COMMON MEDICAL EMERGENCIES

Common emergencies that can occur in the dental practice are as follows:

  • Adrenal insufficiency
  • Asthma
  • Anaphylaxis
  • Cardiac emergencies
  • Choking and aspiration
  • Epileptic seizures
  • Hypoglycaemia
  • Syncope (faint)

Asthma, angina, myocardial infarct, respiratory arrest, choking and aspiration can be categorised as conditions involving breathing difficulties and/or chest pain. Epilepsy and hypoglycaemia are conditions associated with fits. Anaphylaxis, adrenal insufficiency, faint and cardiac arrest are all conditions involving loss of consciousness [1].

SIGNS AND SYMPTOMS OF MEDICAL EMERGENCIES

A sign is an indication that the patient is experiencing an emergency, as it would be observed, whereas a symptom is something the patient would experience enabling them, if it was a regular occurrence, to recognise that the condition was imminent.

MEDICAL EMERGENCIES

Adrenal insufficiency

Any patient who has been taking corticosteroids for any length of time, or has stopped taking them, can suffer adrenal insufficiency due to physiological stress, as this results in hypotension.
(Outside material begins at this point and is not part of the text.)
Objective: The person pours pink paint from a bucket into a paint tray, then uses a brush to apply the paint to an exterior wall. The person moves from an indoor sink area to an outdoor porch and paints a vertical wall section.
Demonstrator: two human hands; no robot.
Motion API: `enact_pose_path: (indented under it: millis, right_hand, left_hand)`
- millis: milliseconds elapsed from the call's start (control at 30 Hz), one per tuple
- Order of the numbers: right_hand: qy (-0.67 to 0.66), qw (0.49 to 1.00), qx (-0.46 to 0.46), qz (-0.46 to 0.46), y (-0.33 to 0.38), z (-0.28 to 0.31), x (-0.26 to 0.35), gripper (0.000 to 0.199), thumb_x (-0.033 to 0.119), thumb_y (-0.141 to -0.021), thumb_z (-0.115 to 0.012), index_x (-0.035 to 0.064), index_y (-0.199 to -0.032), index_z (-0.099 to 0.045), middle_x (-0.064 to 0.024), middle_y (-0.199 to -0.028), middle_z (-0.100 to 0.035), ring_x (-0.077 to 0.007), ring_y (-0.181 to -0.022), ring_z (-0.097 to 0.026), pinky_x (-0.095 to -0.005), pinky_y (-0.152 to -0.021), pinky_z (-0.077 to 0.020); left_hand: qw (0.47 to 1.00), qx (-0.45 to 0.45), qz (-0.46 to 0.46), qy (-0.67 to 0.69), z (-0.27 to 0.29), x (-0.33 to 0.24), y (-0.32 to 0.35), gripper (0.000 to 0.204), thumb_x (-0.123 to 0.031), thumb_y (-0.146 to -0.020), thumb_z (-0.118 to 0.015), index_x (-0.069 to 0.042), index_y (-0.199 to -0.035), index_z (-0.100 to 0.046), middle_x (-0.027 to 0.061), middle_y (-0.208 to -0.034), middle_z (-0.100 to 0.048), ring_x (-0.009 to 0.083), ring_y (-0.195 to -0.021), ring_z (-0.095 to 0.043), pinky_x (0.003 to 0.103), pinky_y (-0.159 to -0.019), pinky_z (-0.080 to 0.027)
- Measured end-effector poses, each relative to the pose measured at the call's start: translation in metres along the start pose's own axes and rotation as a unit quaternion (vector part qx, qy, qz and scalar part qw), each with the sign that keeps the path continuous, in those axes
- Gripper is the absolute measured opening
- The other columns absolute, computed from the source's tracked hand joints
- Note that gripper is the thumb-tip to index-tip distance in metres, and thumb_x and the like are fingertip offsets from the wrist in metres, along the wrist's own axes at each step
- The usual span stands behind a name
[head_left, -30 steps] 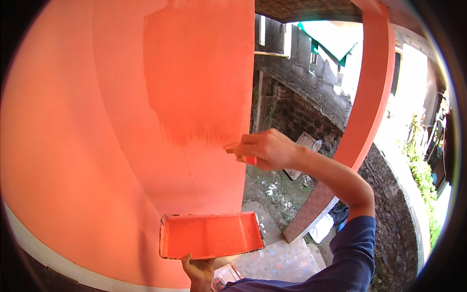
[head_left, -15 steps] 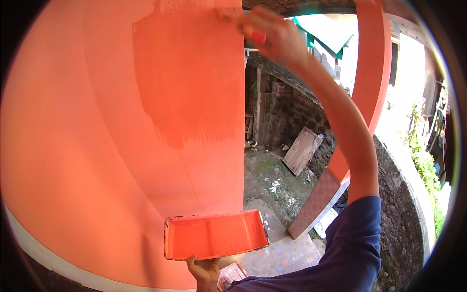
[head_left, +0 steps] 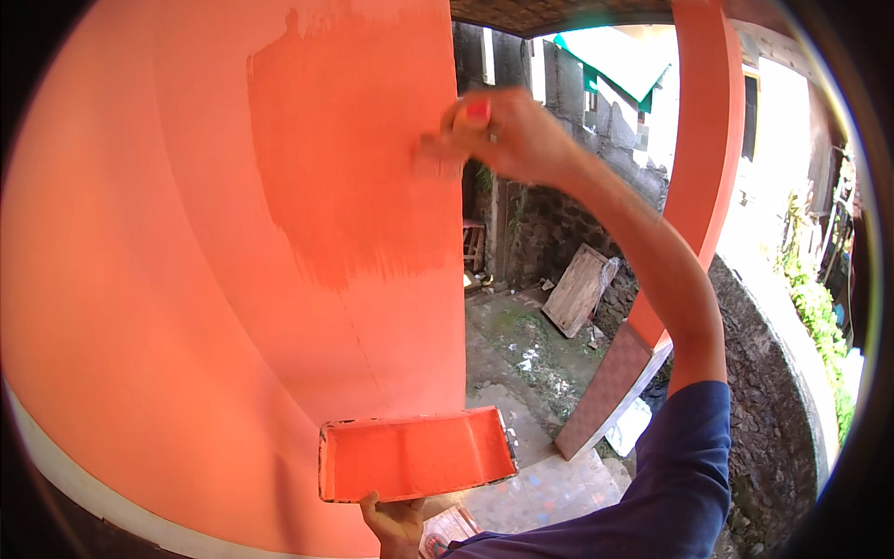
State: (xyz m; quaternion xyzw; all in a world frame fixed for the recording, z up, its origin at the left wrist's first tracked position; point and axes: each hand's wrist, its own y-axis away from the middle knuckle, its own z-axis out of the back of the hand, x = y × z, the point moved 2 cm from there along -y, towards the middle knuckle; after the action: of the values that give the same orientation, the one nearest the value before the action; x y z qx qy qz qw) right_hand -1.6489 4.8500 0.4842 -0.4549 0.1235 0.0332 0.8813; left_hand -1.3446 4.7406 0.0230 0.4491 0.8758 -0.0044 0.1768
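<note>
My left hand (head_left: 398,524) grips the lower edge of a paint tray (head_left: 416,456), its thumb over the rim. The tray is rectangular, coated inside with orange-red paint, and its rim is smeared with dark marks. Up at the wall's right edge, my right hand (head_left: 521,135) is closed round a paintbrush (head_left: 440,156). The brush's red handle end shows above the fingers, and its bristle end, blurred by motion, is at the wall surface. A darker orange patch of paint (head_left: 345,177) covers the upper part of the lighter orange wall (head_left: 223,307).
Beyond the wall's edge stands an orange pillar (head_left: 694,140) with a tiled base. A wooden board (head_left: 579,291) leans by a stone wall in the yard behind. Pale floor tiles (head_left: 531,494) lie below the tray. A curved stone wall (head_left: 768,401) runs along the right.
My right hand has swept the brush downward along the wall's right edge. The tray in my left hand has barely shifted, slightly lower and to the right.
</note>
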Motion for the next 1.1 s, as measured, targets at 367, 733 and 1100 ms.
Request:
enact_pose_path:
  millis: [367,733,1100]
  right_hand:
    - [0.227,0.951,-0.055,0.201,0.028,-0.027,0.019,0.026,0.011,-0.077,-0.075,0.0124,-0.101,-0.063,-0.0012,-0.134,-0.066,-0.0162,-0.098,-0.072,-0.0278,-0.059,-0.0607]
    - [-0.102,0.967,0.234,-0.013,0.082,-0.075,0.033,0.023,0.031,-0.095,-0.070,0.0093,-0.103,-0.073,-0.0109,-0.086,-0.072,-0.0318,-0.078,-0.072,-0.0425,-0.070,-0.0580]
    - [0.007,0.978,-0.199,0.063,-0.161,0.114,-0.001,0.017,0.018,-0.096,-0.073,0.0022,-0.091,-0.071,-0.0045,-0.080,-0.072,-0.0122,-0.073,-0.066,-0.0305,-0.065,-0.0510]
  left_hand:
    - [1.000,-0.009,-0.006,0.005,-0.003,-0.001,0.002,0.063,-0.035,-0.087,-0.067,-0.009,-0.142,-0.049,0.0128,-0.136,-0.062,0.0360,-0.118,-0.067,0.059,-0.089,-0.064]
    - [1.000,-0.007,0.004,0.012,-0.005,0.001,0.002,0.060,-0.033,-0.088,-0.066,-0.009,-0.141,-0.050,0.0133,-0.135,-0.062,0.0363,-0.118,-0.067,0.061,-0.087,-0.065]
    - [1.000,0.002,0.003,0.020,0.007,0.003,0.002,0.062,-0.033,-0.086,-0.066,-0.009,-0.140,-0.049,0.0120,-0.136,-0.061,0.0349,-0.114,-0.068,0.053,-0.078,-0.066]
As patients can become anxious at the thought of and actually receiving treatment there is a possibility that they may collapse because of this insufficiency. It is possible that routine dental treatment does not affect them so other reasons should not be ruled out when an assessment is made. A few patients have warning cards and by updating a patient’s medical history it can be established whether they would require a prophylactic administration of steroids prior to treatment to prevent its occurrence [1,4,8].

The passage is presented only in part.